§ **Exercise instructions**: Determine how many lines in this listing contain the word "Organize" and report that number by itself.

::: Records

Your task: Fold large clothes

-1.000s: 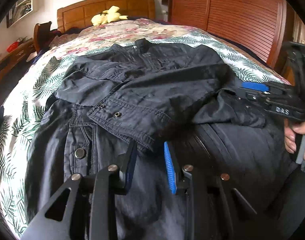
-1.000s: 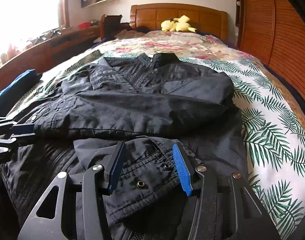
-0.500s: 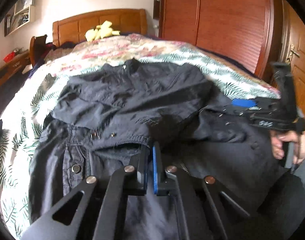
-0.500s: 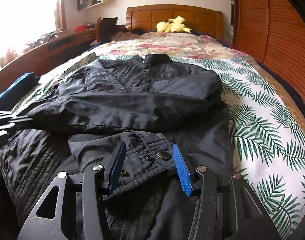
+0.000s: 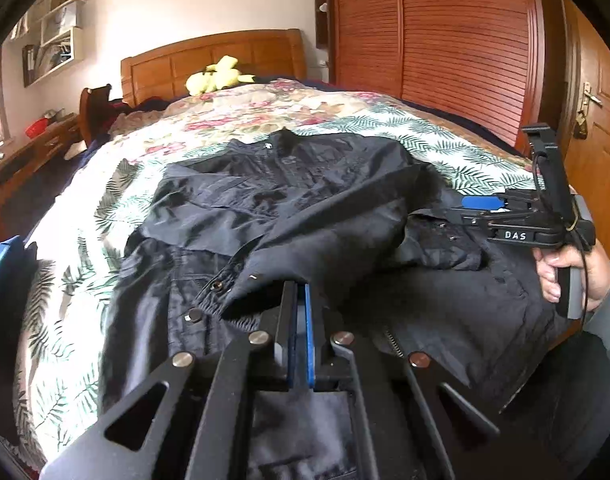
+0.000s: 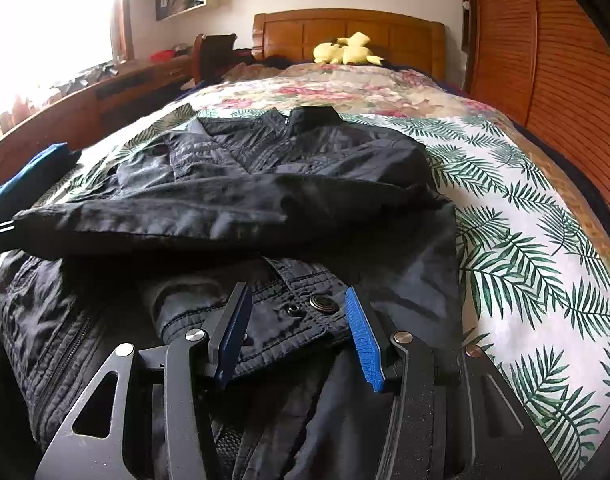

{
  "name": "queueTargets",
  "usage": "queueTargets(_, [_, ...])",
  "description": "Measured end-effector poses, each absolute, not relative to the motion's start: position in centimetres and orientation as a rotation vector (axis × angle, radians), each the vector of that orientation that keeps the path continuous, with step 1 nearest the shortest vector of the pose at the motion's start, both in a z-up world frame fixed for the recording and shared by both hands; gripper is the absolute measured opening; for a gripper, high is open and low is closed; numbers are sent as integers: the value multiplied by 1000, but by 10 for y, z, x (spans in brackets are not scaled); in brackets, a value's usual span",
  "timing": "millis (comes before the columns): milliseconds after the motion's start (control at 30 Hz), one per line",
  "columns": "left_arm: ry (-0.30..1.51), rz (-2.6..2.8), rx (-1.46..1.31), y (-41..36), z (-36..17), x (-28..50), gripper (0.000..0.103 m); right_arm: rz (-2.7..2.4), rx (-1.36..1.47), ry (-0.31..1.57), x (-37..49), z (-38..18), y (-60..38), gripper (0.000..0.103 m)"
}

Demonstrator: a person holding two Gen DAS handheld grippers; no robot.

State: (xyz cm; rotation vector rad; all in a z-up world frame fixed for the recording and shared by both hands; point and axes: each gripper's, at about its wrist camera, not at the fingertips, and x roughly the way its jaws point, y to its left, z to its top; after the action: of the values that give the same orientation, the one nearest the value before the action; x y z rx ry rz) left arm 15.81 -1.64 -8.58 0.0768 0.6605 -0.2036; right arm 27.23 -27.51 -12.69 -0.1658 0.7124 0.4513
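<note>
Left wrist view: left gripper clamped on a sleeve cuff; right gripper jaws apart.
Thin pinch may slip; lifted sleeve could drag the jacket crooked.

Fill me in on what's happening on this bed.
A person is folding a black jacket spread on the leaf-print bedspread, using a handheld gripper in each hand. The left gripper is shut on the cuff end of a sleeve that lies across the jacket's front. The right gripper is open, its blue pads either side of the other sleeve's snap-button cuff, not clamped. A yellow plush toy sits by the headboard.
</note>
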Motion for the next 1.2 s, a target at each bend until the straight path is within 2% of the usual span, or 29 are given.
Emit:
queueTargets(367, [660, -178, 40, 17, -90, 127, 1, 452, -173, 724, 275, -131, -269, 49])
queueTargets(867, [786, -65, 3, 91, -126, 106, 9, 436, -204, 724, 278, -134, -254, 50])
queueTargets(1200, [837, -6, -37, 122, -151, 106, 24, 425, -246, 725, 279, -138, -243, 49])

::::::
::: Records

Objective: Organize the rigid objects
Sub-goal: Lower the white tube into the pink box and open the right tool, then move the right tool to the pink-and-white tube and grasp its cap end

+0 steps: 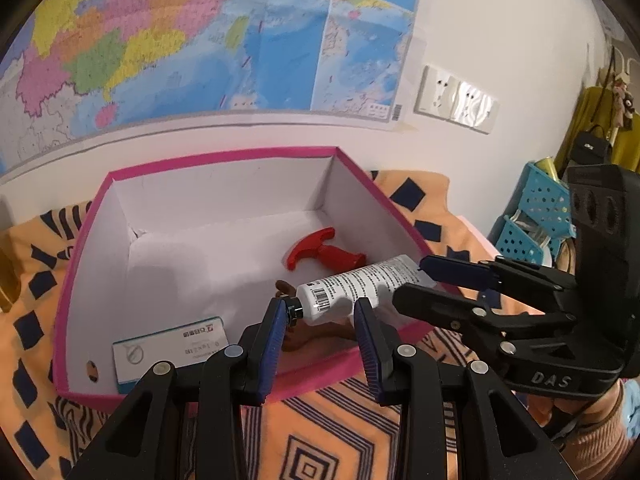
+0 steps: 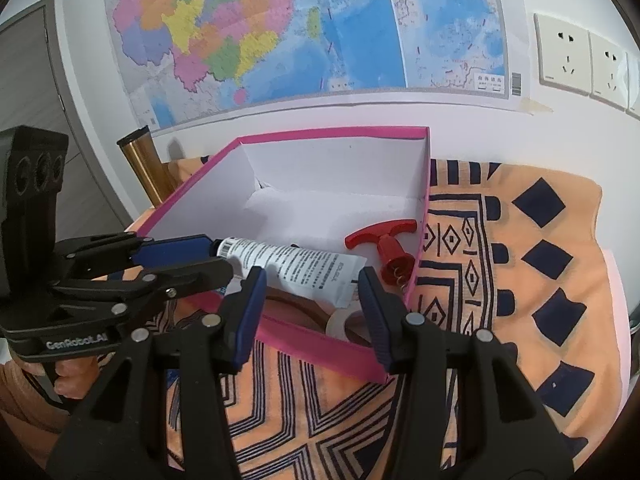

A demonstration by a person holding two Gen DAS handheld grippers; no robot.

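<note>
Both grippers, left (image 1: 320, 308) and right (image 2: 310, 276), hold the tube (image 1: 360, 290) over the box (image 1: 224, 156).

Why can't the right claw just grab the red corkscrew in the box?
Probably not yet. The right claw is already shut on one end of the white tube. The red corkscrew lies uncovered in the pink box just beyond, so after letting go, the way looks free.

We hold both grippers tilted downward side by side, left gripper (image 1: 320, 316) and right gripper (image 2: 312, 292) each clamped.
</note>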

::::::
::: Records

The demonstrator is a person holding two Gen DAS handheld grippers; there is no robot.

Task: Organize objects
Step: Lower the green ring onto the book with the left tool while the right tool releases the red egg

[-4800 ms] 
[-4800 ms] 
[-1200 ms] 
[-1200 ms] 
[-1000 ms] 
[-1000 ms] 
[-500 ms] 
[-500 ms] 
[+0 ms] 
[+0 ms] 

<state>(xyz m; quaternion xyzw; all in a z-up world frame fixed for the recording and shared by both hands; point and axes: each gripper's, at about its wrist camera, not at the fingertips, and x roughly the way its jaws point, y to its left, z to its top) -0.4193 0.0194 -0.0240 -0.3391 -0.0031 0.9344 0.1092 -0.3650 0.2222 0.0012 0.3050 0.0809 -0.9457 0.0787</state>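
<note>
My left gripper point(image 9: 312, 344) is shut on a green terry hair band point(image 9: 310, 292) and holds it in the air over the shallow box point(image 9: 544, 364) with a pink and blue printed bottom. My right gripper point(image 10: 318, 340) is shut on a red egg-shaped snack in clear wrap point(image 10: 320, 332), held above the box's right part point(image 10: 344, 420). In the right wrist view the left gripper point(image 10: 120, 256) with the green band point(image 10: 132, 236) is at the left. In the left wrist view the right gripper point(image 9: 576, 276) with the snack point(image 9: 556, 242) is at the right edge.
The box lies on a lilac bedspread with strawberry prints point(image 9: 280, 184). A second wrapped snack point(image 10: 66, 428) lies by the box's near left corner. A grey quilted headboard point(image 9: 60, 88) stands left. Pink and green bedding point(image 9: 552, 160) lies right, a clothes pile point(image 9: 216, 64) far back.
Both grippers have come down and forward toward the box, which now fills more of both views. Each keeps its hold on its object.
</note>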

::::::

§ **Response box**: 2